*REQUIRED ACTION*
Print the listing in full, keeping every line exactly as it is.

*PROVIDED MATERIAL*
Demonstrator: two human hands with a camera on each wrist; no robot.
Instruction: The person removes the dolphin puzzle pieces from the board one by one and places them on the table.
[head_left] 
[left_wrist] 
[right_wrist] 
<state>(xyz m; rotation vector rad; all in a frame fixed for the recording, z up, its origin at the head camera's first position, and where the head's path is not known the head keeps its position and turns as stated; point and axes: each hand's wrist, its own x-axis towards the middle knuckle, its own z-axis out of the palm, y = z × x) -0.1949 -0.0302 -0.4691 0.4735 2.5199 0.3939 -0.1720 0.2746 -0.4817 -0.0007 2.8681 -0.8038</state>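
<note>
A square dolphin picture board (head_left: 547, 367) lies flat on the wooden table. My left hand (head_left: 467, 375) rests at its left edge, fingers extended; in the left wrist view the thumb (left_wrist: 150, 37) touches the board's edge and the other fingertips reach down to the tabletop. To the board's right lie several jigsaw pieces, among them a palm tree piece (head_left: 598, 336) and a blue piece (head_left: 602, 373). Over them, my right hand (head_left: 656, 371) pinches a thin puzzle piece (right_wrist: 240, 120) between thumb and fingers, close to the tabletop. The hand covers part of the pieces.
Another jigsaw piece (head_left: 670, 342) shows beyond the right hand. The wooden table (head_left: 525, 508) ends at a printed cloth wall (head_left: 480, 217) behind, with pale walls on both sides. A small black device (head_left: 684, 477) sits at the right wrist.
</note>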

*ANSWER SECTION*
Demonstrator: two human hands with a camera on each wrist; no robot.
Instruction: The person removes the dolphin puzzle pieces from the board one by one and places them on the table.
[head_left] 
[left_wrist] 
[right_wrist] 
<state>(xyz m; rotation vector rad; all in a frame fixed for the recording, z up, its origin at the head camera's first position, and where the head's path is not known the head keeps its position and turns as stated; point and axes: each hand's wrist, its own x-axis towards the middle knuckle, its own z-axis out of the palm, y = z × x) -0.1949 -0.0302 -0.4691 0.4735 2.5199 0.3939 -0.1720 0.2746 -0.4817 -0.0007 2.8681 -0.8038</state>
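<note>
A square dolphin picture board (head_left: 547, 367) lies flat on the wooden table. My left hand (head_left: 467, 375) rests at its left edge, fingers extended; in the left wrist view the thumb (left_wrist: 150, 37) touches the board's edge and the other fingertips reach down to the tabletop. To the board's right lie several jigsaw pieces, among them a palm tree piece (head_left: 598, 336) and a blue piece (head_left: 602, 373). Over them, my right hand (head_left: 656, 371) pinches a thin puzzle piece (right_wrist: 240, 120) between thumb and fingers, close to the tabletop. The hand covers part of the pieces.
Another jigsaw piece (head_left: 670, 342) shows beyond the right hand. The wooden table (head_left: 525, 508) ends at a printed cloth wall (head_left: 480, 217) behind, with pale walls on both sides. A small black device (head_left: 684, 477) sits at the right wrist.
</note>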

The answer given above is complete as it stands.